Andrew Donald is challenging the GWRC flood protection plan. PHOTO/PAM GRAHAM
A group believes big spending on flood protection in Masterton is a possibility that needs to be knocked back and the problem can be fixed with a targeted approach.
The WAG Too group was formed in January and is being fronted by Andrew Donald from Mahunga Farm, who says there are errors in work done by Greater Regional Wellington Council and more time is needed for public submissions.
The group sought an extension but failed to get one.
The Te Kauru Upper Ruamahanga Floodplain Management Subcommittee stuck with Sunday as the closure date for submissions on its proposed plan to manage flood and erosion risks in the Te Kauru catchment.
Yesterday, WAG Too met Masterton District Council and a regional council representative to discuss how the community can be fully involved in any decisions.
They want a similar model to the Waiohine Action Group.
Donald says that group successfully challenged the regional council flood plan in Greytown and prevented misspending on flood protection and has been inside the process, rather than outside.
“Chris Laidlaw, chairman of the GWRC, has praised the success of the process used in Greytown for community-led decision-making,” Donald said.
“We now need our local community to stand up and be counted by making their voices heard.”
Donald says an independent audit is being done and his group would have preferred the date for submission to have been extended to encompass that work.
He says a group of experienced hydrologists and engineers with local experience are supporting WAG Too, which believes the regional council is still grossly inflating the flood risk even with its original estimates having been
Donald sat at a table filled with information and history of floods in a house overlooking land that is expected to flood, which he says did not flood at all badly in the last big flood event in 1998.
He agrees the stop banks in Masterton are old and there are some points that need fixing and extending.
He identifies a weir by Mawley Park as a hindrance, rather than a help and says it needs taking out.
He says river straightening work done in the past made the Waipoua River faster and over time the river channel has become deeper, which is a protection against flooding in itself.
He says an engineer identified work to be done on stop banks after the 1998 flood at the cost of a mere $32,000 but it was never done as the focus of the regional council at the time was on problems further south.
He also believes locals could be stuck with a big, unnecessary bill if they don’t take an interest in the topic and try to influence the outcomes.
Listening to him talk through the issues is an example of the debate about localism.
Do locals or the larger regional body know best?
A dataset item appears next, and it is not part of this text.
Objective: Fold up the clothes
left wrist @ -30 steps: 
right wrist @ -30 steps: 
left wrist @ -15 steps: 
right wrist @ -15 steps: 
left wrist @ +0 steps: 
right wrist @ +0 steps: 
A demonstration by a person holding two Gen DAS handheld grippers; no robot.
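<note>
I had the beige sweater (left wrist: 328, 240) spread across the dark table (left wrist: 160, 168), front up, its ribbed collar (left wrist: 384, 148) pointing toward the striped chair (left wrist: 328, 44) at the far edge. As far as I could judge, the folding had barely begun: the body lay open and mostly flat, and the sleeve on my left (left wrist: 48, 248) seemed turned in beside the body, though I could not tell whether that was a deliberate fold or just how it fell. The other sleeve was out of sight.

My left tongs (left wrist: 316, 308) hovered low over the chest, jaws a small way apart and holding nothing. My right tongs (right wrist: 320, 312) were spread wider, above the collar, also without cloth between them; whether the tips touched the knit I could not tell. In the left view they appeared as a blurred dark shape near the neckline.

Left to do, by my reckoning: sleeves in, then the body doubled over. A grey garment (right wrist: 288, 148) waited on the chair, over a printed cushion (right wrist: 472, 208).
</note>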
Donald would say locals do.
In a submission, Sustainable Wairarapa says a contract was signed in mid-March for the independent audit of some critical sections of the Te Kauru river system.
“The results of this audit are only likely to be finalised mid to late 2019,” the submission says.
“It is impossible for parties to make submissions when relevant data is not available.”
Sustainable Wairarapa says it is impressed by the outputs of the community-driven process for the Waiohine River and the recently initiated Mangatarere River system.
“Sustainable Wairarapa strongly supports the community-driven model and believes such a process needs to be initiated to develop an appropriate Te Kauru Flood Plain management Plan.”